### DATA RECORDS
# # #

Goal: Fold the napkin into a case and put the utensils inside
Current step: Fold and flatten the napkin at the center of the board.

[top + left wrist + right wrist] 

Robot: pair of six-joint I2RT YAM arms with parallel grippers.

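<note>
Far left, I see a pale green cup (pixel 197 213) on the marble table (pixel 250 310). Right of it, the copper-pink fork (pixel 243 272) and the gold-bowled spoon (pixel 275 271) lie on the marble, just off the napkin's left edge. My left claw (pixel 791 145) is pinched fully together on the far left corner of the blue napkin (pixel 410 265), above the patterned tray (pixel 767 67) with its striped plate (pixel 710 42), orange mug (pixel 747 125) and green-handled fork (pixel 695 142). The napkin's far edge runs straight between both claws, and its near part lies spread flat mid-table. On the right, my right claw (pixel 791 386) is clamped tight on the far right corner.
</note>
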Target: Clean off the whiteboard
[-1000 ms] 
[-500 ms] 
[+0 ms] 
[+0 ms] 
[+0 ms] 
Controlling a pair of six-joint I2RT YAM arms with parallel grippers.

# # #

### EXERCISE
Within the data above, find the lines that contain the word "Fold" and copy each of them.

### EXERCISE SOLUTION
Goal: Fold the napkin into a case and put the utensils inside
Current step: Fold and flatten the napkin at the center of the board.

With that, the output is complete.